General protections case principles; state of mind

Most general protections cases which proceed to trial will inevitably  require the court to make decisions about what motivated an employer to make the decision or decisions at the core of the case. Self evidently this is because companies can only act by or through the actions of an individual person or multiple persons and it will be necessary to identify the state of mind of that person or persons.

The following passages from a recent general protections case in the Federal Court casts an interest light on how the courts resolve this issue.. Thus

“Corporate decision-making

Where a decision that visits adverse action is made by (or on behalf of) a body corporate, the court must consider by whose conduct the body corporate should be thought to have acted and in whose mind or minds its reasons for doing so should be thought to reside. Bodies corporate, by their nature, act only via the agency of their human officers. They have no conscience or mind within which a reason or reasons for acting might form. In some cases, corporate conduct is the product of collective decision-making—for example, decisions made at the level of a company’s board of directors or some other committee of management, formal or otherwise. In others, corporate conduct arises from decisions of single officers exercising powers that are theirs alone to exercise. In the former case, the states of mind of the individual decision-makers can accumulate to form the state of mind of the body corporate on behalf of which those individuals act. In order that the court might interrogate the body corporate’s reasons for engaging in particular conduct, attention must focus upon why those who resolved that it should conduct itself in that way were moved so to resolve. In the case of decisions made by lone corporate officers, the state of mind of the body corporate will be the state of mind of its agent. Its reasons for acting will be the reasons of the individual that made the decision on its behalf. As much is made clear enough, in the context of the FW Act, by s 793(2).

Complications can arise in circumstances involving decisions made on behalf of a body corporate by an officer or group of officers with input from others.  There are authorities in this court that hold that a body corporate’s reasons for conducting itself in a given way might reside or partly reside in the mind or minds of individuals other than those who decided to effect that conduct.  In National Tertiary Education Union v Royal Melbourne Institute of Technology (2013) 234 IR 139 (hereafter, “RMIT”; Gray J), for example, the court determined that a university’s reasons for dismissing an academic employee resided not merely in the minds of those who made the decision to dismiss but also in the minds of those who authored a memorandum that recommended that course.  The memorandum was said to be “an essential part of the process” that led to the university’s decision to dismiss; and, thus, the reasons that animated its authors were held also to be the university’s reasons for dismissing the employee.

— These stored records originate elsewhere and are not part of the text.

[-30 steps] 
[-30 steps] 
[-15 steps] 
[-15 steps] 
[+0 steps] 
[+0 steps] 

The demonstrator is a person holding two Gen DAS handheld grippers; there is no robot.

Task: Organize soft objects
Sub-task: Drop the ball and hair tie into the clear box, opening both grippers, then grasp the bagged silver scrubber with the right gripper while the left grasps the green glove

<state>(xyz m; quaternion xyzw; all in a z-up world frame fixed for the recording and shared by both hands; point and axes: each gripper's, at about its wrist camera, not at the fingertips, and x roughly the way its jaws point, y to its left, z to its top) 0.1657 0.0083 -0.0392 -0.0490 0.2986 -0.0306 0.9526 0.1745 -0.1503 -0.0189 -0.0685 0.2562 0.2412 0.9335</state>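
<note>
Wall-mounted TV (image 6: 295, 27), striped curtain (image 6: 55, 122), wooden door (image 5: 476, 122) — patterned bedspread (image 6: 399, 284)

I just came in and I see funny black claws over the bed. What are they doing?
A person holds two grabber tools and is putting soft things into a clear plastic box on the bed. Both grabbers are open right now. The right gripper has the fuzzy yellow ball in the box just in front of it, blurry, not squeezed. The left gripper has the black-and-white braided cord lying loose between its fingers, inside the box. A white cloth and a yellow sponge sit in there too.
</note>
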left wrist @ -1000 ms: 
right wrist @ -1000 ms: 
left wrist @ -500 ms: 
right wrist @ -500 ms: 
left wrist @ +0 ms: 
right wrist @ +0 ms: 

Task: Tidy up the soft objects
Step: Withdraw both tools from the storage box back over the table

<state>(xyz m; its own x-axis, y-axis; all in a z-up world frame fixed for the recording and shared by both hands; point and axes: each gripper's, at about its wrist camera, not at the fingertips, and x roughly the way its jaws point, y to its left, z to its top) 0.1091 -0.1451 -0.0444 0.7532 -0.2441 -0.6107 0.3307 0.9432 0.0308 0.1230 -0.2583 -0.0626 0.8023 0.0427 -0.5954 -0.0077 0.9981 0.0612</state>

RMIT was consistent with the earlier reasoning of the full Federal Court in Elliot v Kodak Australasia Pty Ltd (2001) 129 IR 251 (hereafter, “Kodak”; Lee, Madgwick and Gyles JJ). That case also involved the dismissal of an employee, Mr Elliot. The employer had there undertaken an assessment process to determine which of its employees it should dismiss as part of a redundancy program. Those assessments were made by two supervisors and resulted in employees receiving a ranking. Mr Elliot was ranked toward the bottom of his cohort and the employer’s general manager, relying upon the rankings that had been produced, decided that his employment should be terminated. The court determined that the employer’s reasons for dismissing Mr Elliott resided not simply in the mind of its general manager but also in the minds of the two supervisors, who, it was noted (at 172 [37]), had made “an indispensable contribution to the rankings”.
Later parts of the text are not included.